New York honored the victims with what has become the traditional tolling of bells, moments of silence and a reading the names of those who lost their lives.

In western Pennsylvania, the Flight 93 National Memorial honored victims at 9:45 a.m., the moment Flight 93 crashed into the field. On Thursday, a ceremony was held to mark the completion of the memorial's visitor center.

Meanwhile, the Pentagon unfurled an American flag at sunrise on the side of the building that was hit by an American Airlines flight.
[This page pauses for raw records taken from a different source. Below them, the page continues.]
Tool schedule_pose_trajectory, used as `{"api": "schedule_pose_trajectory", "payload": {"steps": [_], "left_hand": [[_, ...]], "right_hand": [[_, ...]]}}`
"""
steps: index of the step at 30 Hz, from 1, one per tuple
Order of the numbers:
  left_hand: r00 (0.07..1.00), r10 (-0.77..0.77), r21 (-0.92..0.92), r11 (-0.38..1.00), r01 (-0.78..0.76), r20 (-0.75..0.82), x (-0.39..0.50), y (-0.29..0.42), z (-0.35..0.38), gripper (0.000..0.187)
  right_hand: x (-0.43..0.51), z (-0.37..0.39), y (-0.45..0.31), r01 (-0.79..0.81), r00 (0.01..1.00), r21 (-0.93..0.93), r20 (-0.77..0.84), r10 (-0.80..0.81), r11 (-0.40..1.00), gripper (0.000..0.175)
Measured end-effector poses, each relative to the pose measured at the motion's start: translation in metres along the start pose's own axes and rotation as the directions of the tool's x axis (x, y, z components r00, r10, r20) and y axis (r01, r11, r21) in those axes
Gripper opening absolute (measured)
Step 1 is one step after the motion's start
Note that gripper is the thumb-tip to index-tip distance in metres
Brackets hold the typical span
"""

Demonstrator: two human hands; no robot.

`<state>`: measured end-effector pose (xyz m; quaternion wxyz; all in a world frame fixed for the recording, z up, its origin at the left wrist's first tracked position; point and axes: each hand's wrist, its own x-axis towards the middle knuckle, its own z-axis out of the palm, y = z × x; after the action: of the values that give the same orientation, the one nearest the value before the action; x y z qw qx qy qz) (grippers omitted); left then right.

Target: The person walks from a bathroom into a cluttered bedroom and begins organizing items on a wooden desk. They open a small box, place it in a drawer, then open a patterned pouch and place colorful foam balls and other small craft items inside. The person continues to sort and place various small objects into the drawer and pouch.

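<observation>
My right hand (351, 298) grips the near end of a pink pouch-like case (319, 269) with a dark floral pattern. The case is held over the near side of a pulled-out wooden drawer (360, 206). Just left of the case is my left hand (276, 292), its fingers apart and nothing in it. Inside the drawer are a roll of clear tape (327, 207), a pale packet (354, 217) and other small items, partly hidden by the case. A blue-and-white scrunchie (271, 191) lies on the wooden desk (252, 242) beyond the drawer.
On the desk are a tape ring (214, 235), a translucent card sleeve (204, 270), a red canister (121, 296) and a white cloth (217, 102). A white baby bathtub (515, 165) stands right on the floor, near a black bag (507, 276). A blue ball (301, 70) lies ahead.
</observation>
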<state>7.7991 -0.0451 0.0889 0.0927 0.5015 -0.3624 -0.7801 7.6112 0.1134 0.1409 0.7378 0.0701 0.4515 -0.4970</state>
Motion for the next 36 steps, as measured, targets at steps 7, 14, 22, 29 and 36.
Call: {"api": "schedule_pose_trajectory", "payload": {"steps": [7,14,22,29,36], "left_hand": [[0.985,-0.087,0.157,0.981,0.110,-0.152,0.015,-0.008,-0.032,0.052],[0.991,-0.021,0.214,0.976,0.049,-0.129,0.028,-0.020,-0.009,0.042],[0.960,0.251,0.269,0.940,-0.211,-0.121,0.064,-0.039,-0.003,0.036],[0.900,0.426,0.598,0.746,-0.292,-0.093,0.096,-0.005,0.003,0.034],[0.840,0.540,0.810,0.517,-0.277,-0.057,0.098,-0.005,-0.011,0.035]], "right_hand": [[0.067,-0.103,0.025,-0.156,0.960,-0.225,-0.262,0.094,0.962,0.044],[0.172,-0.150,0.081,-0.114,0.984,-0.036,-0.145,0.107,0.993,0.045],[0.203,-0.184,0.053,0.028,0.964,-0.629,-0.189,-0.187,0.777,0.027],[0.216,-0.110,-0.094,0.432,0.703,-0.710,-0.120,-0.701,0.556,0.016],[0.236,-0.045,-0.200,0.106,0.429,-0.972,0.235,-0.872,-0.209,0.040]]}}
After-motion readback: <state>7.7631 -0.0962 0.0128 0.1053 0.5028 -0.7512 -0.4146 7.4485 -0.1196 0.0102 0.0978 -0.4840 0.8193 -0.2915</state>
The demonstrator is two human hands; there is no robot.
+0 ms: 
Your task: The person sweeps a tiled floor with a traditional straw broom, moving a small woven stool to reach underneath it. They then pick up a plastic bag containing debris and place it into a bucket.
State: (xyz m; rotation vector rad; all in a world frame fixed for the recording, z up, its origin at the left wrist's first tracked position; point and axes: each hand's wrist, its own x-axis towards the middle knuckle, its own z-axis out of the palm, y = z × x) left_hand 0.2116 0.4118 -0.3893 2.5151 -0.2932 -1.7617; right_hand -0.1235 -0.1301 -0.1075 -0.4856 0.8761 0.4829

PHOTOS FROM THE 14TH ANNIVERSARY OF THE 9/11 TERROR ATTACKS: http://www.fox5dc.com/galleries/18884395-gallery

Secretary of State Ashton Carter took part in other ceremonies throughout the day to honor the survivors and Pentagon employees.

Many people say the 9/11 attacks may seem like an ever-increasing distant memory. Here at the Pentagon, the memories are still fresh. And on this day and at this place, those memories came rushing back.

Fourteen years later, 184 lives are still missed -- lives like Lisa Young. Her family said even all these years later, it is still not easy to come here.

"I'm still a bit uncomfortable," said Young's daughter, Chaquita. "I still get a little upset about the whole situation, so I don't come as often as I should."

"It's a relief of comfort to know that they still remember," said Virginia Jones, Young's aunt.

At the National 9/11 Pentagon Memorial, the families of victims on American Airlines Flight 77 and those who were at work inside Pentagon gathered to mark the exact moment the world changed forever.

This memorial, now seven years old itself, has become a gathering place each Sept. 11, but it is not an easy place to be.

"It takes a great deal of courage to come back on a day like today that's not unlike that day back in 2001," Gen. Paul J. Selva, vice chairman of the Joint Chiefs of Staff.

Members of the armed forces and the Pentagon's civilian workforce joined together at its center court. Carter called them America's modern greatest generation.

"Men and women who in our own time served, sacrificed and voluntarily answered our country's call," he said.

There is no concern here that memory of 9/11 will ever fade here. It is a place where so many were lost and many more set out and never returned from the war on terror.